WORK REQUEST ->
Write out the lines below once more, exactly as they appear. Do not include pictures.

SUPPLIED DATA ->
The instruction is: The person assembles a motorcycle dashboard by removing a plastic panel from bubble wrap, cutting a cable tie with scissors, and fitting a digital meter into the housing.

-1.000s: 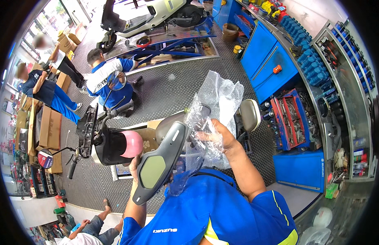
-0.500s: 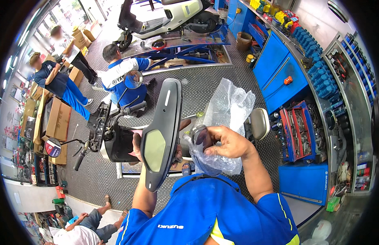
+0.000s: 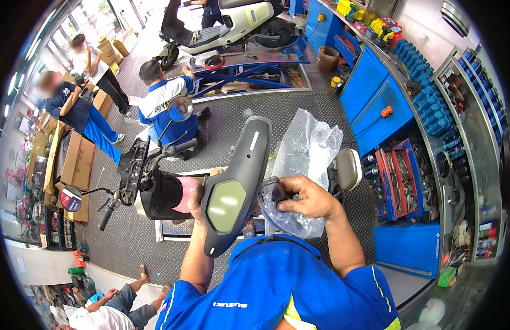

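Upright in front of my chest is a dark grey scooter dash panel (image 3: 248, 165) with a greenish hexagonal display window. My left hand (image 3: 195, 203) grips its left edge; the fingers behind the panel are mostly hidden. Beside the panel's right edge, my right hand (image 3: 310, 197) pinches a small dark, glossy piece (image 3: 274, 190) with clear plastic wrap around it. I cannot make out what that piece is. A sheet of clear bubble wrap (image 3: 307, 140) lies beyond and beside my right hand, over the scooter's seat area.
A partly stripped scooter (image 3: 156, 192) stands before me, its handlebar to the left. A person (image 3: 167, 104) crouches near a lift (image 3: 255, 77) bearing another scooter. Blue cabinets (image 3: 376, 99) and a tool cart (image 3: 400, 176) are at right. Cardboard boxes (image 3: 79, 159) stand left; a seated person (image 3: 109, 311) is lower left.
The dash panel has tilted to the right at its top and turned more face-on, moving slightly right. My right hand stays nearly in place with the wrapped piece.
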Available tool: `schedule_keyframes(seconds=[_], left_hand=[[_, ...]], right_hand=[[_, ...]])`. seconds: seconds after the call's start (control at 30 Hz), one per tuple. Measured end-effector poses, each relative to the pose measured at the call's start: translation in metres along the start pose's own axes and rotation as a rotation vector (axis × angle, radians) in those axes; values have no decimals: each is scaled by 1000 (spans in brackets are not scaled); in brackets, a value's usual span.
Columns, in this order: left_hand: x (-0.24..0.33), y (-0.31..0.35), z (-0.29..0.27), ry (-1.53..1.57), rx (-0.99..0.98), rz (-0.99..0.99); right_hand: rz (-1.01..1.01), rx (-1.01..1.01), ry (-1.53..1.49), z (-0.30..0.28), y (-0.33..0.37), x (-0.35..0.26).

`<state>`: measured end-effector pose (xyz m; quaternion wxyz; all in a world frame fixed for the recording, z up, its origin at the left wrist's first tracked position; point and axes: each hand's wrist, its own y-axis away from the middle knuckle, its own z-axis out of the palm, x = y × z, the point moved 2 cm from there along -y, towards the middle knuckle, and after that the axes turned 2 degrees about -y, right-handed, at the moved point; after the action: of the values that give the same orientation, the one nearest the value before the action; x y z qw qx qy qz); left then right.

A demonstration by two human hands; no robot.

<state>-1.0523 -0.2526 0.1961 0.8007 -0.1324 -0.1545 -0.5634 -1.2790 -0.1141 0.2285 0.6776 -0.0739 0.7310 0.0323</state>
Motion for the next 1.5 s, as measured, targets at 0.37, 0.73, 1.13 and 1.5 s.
schedule_keyframes(seconds=[0.37, 0.73, 1.13, 1.5], left_hand=[[0, 31, -22, 199, -119, 76], [6, 70, -40, 214, 95, 315], [43, 67, -5, 176, -516, 49], [56, 53, 15, 155, -470, 118]], right_hand=[[-149, 214, -243, -13, 14, 17], [-198, 809, -816, -61, 14, 42], [-92, 914, -1040, -107, 37, 85], [-138, 967, -929, -99, 28, 59]])
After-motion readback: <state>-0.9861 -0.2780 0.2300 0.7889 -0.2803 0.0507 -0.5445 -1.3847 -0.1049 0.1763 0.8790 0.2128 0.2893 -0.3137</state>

TASK ANSWER ->
The instruction is: The person assembles a motorcycle dashboard by removing a plastic panel from bubble wrap, cutting a cable tie with scissors, and fitting a digital meter into the housing.

-1.000s: 
-0.500s: 
+0.000s: 

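Upright in front of my chest is a dark grey scooter dash panel (image 3: 248, 165) with a greenish hexagonal display window. My left hand (image 3: 195, 203) grips its left edge; the fingers behind the panel are mostly hidden. Beside the panel's right edge, my right hand (image 3: 310, 197) pinches a small dark, glossy piece (image 3: 274, 190) with clear plastic wrap around it. I cannot make out what that piece is. A sheet of clear bubble wrap (image 3: 307, 140) lies beyond and beside my right hand, over the scooter's seat area.
A partly stripped scooter (image 3: 156, 192) stands before me, its handlebar to the left. A person (image 3: 167, 104) crouches near a lift (image 3: 255, 77) bearing another scooter. Blue cabinets (image 3: 376, 99) and a tool cart (image 3: 400, 176) are at right. Cardboard boxes (image 3: 79, 159) stand left; a seated person (image 3: 109, 311) is lower left.
The dash panel has tilted to the right at its top and turned more face-on, moving slightly right. My right hand stays nearly in place with the wrapped piece.
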Available tool: `schedule_keyframes(seconds=[_], left_hand=[[_, ...]], right_hand=[[_, ...]])`. seconds: seconds after the call's start (control at 30 Hz), one per tuple. Measured end-effector poses, each relative to the pose measured at the call's start: translation in metres along the start pose's own axes and rotation as a rotation vector (axis × angle, radians) in those axes; values have no decimals: each is scaled by 1000 (spans in brackets are not scaled); in brackets, a value's usual span.
Columns, in this order: left_hand: x (-0.24..0.33), y (-0.31..0.35), z (-0.29..0.27), ry (-1.53..1.57), rx (-0.99..0.98), rz (-0.99..0.99); right_hand: rz (-1.01..1.01), rx (-1.01..1.01), ry (-1.53..1.49), z (-0.30..0.28), y (-0.33..0.37), x (-0.35..0.26).

`<state>`: measured end-effector pose (xyz m; quaternion wxyz; all in a world frame fixed for the recording, z up, its origin at the left wrist's first tracked position; point and axes: each hand's wrist, its own y-axis away from the middle knuckle, its own z-axis out of the palm, x = y × z, the point moved 2 cm from there along -y, towards the middle knuckle, and after that the axes turned 2 degrees about -y, right-handed, at the moved point; after the action: of the values that give the same orientation, the one nearest the value before the action; x y z qw qx qy qz); left then right.

A demonstration by two human hands; no robot.

<state>-1.0523 -0.2526 0.1961 0.8007 -0.1324 -0.1545 -0.5634 -1.2790 -0.1141 0.2285 0.6776 -0.0739 0.7310 0.0323</state>
Motion for the next 1.5 s, as measured, targets at 0.37, 0.73, 1.13 and 1.5 s.
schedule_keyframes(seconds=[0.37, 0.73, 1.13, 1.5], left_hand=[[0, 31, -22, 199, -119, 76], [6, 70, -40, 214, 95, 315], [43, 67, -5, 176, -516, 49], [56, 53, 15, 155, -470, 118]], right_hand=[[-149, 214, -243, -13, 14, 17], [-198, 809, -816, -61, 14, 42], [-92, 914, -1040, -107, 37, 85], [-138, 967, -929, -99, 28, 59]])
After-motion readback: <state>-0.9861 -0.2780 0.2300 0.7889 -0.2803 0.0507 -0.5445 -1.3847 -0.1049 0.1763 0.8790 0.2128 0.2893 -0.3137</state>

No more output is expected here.